Source data:
= = = = =

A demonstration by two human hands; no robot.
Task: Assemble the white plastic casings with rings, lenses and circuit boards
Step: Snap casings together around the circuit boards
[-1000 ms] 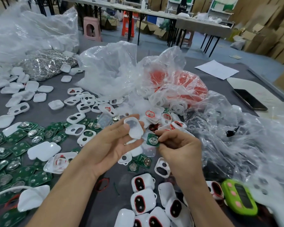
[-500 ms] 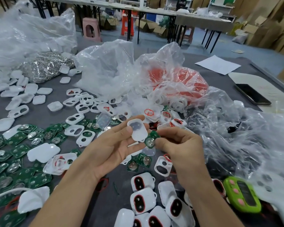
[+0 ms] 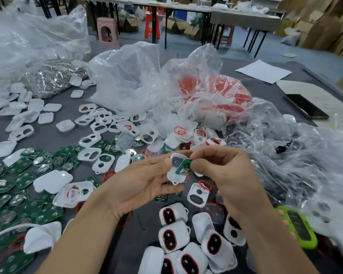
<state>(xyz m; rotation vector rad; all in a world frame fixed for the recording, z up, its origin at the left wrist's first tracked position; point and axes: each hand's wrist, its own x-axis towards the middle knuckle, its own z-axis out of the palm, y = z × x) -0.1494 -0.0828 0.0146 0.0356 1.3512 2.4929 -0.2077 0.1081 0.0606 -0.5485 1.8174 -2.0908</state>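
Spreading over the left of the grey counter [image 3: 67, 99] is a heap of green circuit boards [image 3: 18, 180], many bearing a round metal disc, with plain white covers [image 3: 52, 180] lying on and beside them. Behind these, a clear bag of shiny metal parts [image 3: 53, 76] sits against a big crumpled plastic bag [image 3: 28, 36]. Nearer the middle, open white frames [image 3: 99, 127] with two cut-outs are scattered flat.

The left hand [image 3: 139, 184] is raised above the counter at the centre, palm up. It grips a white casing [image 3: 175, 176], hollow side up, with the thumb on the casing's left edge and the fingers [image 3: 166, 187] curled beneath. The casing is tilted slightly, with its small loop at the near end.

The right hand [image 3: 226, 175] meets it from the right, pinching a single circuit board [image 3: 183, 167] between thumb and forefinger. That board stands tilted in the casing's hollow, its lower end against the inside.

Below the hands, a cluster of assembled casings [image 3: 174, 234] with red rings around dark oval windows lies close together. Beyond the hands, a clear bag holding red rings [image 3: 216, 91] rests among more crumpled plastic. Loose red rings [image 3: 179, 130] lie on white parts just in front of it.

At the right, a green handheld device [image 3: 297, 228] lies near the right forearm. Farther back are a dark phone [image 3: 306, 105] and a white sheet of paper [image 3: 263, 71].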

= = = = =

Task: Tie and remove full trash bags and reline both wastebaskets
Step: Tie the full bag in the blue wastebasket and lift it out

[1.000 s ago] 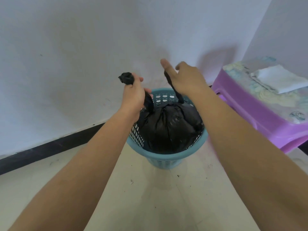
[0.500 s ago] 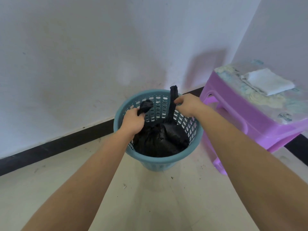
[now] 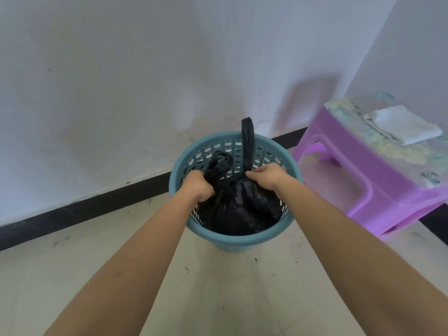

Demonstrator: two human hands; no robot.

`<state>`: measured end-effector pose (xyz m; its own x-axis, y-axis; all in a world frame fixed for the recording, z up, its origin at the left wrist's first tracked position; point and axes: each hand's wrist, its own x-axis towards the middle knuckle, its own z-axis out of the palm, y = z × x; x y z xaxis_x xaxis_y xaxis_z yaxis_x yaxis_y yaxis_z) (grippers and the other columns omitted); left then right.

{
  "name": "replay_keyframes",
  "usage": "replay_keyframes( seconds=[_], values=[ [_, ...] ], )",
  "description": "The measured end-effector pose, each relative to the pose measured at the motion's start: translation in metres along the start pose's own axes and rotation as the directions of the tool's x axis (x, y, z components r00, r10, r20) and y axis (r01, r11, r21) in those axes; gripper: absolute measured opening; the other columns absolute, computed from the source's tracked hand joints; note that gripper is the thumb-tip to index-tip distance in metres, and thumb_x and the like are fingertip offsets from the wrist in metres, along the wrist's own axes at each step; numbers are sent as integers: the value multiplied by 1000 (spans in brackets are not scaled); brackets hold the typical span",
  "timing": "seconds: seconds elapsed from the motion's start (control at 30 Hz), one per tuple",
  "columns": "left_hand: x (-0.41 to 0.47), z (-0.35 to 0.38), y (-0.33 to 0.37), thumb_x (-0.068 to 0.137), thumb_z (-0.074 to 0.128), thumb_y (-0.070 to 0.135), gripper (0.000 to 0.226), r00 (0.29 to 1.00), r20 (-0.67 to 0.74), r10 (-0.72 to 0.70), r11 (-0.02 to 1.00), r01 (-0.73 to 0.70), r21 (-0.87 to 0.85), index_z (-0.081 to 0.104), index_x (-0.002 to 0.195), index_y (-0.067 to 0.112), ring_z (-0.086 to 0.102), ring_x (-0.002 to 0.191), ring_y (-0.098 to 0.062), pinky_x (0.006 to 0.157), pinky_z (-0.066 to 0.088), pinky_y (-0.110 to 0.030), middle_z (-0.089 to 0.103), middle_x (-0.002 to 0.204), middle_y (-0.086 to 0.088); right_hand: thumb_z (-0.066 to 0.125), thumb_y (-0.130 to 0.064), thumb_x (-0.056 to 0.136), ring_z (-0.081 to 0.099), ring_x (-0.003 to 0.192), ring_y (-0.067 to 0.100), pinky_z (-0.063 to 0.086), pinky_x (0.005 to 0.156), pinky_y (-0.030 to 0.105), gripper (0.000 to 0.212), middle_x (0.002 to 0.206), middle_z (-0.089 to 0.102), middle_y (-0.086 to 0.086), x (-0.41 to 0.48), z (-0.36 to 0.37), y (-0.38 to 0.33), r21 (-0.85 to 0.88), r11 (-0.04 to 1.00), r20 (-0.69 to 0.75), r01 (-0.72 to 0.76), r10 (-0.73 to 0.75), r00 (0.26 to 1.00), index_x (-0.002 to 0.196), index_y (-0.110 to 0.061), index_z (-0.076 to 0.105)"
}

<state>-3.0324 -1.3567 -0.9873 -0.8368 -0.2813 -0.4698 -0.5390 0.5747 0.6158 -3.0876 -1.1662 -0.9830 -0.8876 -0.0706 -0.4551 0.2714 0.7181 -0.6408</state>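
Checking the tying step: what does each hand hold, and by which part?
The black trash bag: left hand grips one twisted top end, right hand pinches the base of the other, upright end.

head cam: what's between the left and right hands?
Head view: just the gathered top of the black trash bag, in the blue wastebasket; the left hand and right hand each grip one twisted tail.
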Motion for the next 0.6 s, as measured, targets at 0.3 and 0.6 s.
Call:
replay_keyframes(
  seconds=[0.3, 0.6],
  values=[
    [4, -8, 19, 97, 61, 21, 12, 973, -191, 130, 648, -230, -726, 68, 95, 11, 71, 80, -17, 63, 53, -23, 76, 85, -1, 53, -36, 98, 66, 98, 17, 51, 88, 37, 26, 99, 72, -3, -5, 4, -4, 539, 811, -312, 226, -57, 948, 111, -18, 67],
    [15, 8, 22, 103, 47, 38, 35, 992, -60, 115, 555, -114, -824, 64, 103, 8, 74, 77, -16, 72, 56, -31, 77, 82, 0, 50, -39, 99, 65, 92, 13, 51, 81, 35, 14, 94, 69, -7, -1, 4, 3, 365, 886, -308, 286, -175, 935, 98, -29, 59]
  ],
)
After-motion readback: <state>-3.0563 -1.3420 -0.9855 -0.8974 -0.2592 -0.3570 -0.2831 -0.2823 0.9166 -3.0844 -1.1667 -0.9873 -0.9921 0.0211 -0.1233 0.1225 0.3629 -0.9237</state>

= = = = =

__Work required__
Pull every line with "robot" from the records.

__Answer box__
A demonstration by two human hands; no robot.
Demonstrator: two human hands; no robot.

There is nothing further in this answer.